Lumber Liquidators (LL 6.70%) was sentenced for importing hardwood from protected forests in Russia in violation of the Lacey Act, a conservation law that protects plants, fish, and wildlife. The flooring specialist will have to pay more than $13 million for having lied about its flooring's origins, saying it came from Germany rather than actually being manufactured in China from eastern Russian trees that were illegally harvested from habitats for endangered Siberian tigers.
The sentencing closes a particularly ugly chapter in Lumber Liquidators' history, one that threw the flooring retailer into tumult and contributed to the resignation of three executives in quick succession: the CEO, the CFO, and the chief compliance officer. But the travails of the company may not be over.
The larger issue still hanging over Lumber Liquidators is the health risks posed by its flooring. While questions about the off-gassing of formaldehyde fumes have floated around for years, it wasn't until hedge fund operator and noted short seller Whitney Tilson funneled the allegations to the 60 Minutes news program, which aired a segment on the issue, that they really gained traction.
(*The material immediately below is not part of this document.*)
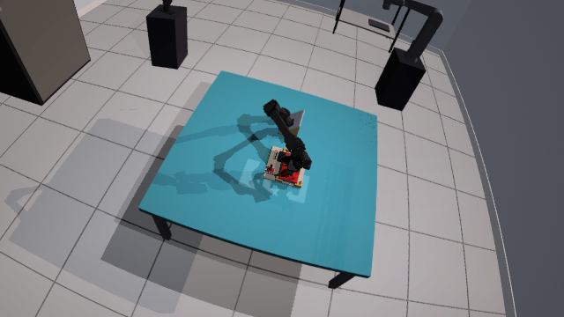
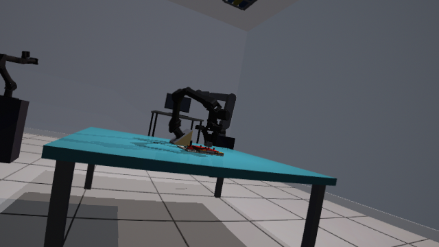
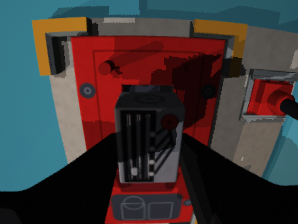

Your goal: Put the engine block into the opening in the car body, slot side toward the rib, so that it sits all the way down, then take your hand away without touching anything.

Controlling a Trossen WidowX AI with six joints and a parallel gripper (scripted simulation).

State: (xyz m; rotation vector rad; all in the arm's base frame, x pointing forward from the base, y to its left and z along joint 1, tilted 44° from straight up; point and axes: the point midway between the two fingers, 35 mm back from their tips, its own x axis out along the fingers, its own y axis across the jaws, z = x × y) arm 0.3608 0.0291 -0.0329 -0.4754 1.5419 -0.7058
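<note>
Fingers clamped on engine block (image 3: 148,137), above red car body (image 3: 100,76) on bench (image 1: 247,220). Risk: tilted or misaligned descent, jamming short of seated.

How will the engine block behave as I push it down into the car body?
The engine block looks like a rigid box, so it probably won't flex. The tool grips its flat sides, so slipping seems unlikely. It stands tall over the red car body, so it might tilt and jam if misaligned.
</note>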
Despite Lumber Liquidators' having plenty of advance warning that the show was going to air and put the company in a bad light -- it even announced the potential for damage during the company's earnings conference call the month before the show aired -- as well as having a very valid rebuttal to the allegations, it did not respond to the issue when it broke.
Lumber Liquidators let the matter fester for nearly two weeks before it issued a statement that indicated the tests 60 Minutes had referred to were flawed. By then, though, the damage was done and its stock cratered, losing half its value.
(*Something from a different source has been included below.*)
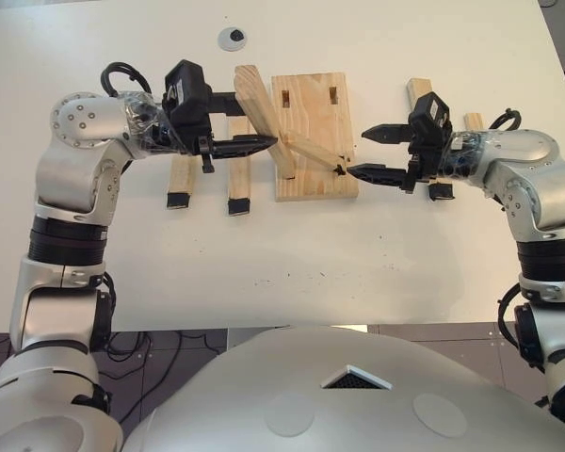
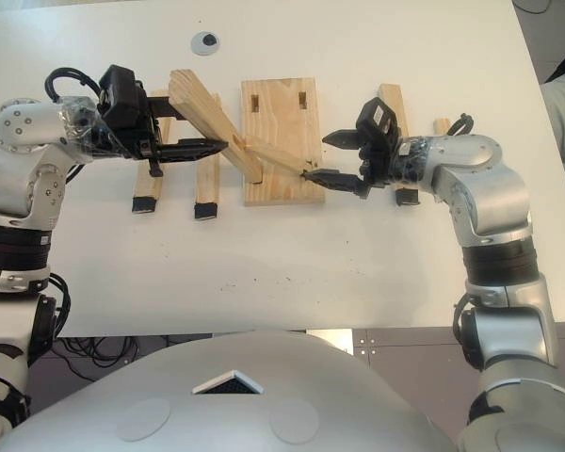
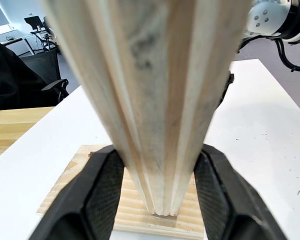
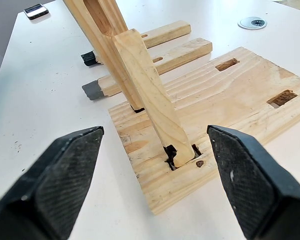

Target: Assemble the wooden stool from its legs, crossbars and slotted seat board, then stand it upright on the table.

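Head view: our left gripper (image 1: pixel 264 143) clamps a leg (image 1: pixel 254 94) on the seat board's (image 1: pixel 311 104) left edge, and our right gripper (image 1: pixel 358 153) gapes wide at its right edge.
Left wrist: the leg stands on the board.
Right wrist: the crossbar (image 4: pixel 147 95) meets 1 slot. Next, we judge, press it home.

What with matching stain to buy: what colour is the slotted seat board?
Seat board: pale unpainted wood, right wrist view.

Silver arms (image 1: pixel 75 179), black joint bands (image 1: pixel 66 247), looped black cables (image 1: pixel 122 71); left pincer (image 1: pixel 268 142) and right pincer (image 1: pixel 356 153) matte black.
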Robot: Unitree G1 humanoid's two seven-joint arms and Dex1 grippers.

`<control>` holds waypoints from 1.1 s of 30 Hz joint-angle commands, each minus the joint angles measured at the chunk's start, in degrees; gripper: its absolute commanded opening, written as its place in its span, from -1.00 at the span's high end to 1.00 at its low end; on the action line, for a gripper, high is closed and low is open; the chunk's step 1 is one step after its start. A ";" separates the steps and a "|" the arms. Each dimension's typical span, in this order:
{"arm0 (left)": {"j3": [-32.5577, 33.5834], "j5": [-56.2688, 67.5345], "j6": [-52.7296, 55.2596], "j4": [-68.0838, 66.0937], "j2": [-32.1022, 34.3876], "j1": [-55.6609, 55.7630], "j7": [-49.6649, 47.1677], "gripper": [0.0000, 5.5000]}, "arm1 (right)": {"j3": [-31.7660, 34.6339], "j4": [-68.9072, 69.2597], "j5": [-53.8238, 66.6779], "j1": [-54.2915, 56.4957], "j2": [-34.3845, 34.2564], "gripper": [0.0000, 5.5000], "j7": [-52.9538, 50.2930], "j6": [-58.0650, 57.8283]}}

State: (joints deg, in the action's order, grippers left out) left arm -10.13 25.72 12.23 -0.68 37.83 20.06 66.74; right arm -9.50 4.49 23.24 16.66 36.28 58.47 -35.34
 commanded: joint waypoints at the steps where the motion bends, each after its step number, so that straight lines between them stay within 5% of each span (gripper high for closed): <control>1: -3.11 -6.12 2.29 -3.17 1.12 -4.06 -1.71 0.26 | 0.19 0.92 0.56 0.23 -1.74 -0.39 -1.06 -0.37; 21: -0.41 -4.56 1.19 -3.21 -3.21 -3.92 -9.66 0.26 | -9.08 0.51 -26.43 -4.64 -11.85 -0.39 -27.66 23.78; 33: -0.22 -4.30 1.64 -3.52 -4.89 -3.02 -10.59 0.26 | -11.89 -2.28 -28.83 -3.18 -15.54 -0.39 -27.52 22.24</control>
State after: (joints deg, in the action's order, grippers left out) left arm -8.74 25.24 10.88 -1.88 32.87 18.72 57.44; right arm -20.62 3.25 -4.63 11.96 22.65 31.05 -12.67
The subsequent announcement by the Consumer Products Safety Commission that it was going to investigate the matter didn't help, even though the agency said it would test the products in a way Lumber Liquidators says it found preferable. Instead of destroying the flooring it by cutting the wood, as 60 Minutes did, the agency will test it as it's used in the home. That ought to result in a finding favorable to Lumber Liquidators.
But having failed to respond to the charges and then getting investigated for the illegal importation of protected wood crushed the flooring specialist's sales. In November it said revenues over the first nine months of the year fell 4%, but the decline was accelerating, as third-quarter revenues tumbled more than 11%, to $236 million, from the year-ago period.
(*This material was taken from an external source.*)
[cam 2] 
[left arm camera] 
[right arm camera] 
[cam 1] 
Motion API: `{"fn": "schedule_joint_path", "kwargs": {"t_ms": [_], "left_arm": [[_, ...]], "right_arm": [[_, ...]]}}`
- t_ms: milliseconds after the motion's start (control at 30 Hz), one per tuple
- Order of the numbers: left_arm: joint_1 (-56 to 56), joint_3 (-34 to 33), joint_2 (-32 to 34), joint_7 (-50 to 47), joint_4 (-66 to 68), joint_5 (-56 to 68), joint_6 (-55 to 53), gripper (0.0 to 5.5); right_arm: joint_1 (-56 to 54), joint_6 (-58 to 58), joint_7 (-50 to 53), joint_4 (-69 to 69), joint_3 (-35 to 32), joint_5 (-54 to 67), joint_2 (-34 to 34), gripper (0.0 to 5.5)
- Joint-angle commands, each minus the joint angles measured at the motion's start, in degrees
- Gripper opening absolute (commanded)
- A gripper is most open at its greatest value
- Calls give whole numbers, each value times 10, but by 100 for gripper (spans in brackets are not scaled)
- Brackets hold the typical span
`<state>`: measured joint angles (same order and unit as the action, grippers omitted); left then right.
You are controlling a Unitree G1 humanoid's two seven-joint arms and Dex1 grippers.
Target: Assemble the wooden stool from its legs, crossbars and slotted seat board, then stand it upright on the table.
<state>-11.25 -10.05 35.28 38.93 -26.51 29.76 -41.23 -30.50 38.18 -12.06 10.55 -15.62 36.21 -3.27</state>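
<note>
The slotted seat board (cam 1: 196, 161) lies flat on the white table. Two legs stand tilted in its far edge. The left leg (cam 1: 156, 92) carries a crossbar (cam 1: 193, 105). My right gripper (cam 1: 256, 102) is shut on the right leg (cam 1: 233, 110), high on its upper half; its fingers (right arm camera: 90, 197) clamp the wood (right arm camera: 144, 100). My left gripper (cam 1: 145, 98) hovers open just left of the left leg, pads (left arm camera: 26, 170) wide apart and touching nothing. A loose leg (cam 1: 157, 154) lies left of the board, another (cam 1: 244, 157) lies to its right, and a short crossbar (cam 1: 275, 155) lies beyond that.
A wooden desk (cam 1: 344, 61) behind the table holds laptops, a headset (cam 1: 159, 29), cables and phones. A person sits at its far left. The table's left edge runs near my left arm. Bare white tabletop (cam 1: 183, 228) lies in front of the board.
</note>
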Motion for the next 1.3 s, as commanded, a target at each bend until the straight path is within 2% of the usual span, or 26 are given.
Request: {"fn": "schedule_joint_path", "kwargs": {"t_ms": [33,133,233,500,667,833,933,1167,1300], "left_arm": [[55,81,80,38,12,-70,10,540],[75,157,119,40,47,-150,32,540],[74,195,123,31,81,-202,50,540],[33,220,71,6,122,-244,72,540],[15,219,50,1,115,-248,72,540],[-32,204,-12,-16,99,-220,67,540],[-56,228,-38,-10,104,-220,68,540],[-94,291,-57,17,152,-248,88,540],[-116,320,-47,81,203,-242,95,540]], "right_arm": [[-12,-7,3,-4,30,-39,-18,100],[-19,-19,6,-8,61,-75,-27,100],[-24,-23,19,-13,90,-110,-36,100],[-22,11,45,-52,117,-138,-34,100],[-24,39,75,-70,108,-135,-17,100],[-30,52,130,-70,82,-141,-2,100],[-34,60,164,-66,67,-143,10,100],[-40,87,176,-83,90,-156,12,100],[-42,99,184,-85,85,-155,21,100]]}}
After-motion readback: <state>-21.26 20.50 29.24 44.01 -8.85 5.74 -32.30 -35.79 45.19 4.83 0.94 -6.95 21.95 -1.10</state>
Home Depot generated about 7% of its sales from the flooring department in 2014, while Lowe's got about 6% of its annual revenues from the segment. Both have also taken major strides in eliminating harmful chemicals from their products.
Not even Tilson's covering his big short bet against the flooring company in December helped Lumber Liquidators stock, which now trades at less than $13 a share, an 80% loss of value from when the matter first broke and a near 90% plunge from its all-time high achieved two years ago.
While it's reasonable to suspect the CPSC investigation will fall its way, there are no guarantees, and Lumber Liquidators remains a risk. Its reputation has been damaged by these separate incidents and the company's response to them. The flooring specialist may have turned the page on its illegal wood importation charges, but the chapter on the health risks of its products hasn't been written yet, and it still needs to rehabilitate its image with consumers. There's a long way to go before we can say the book is closed.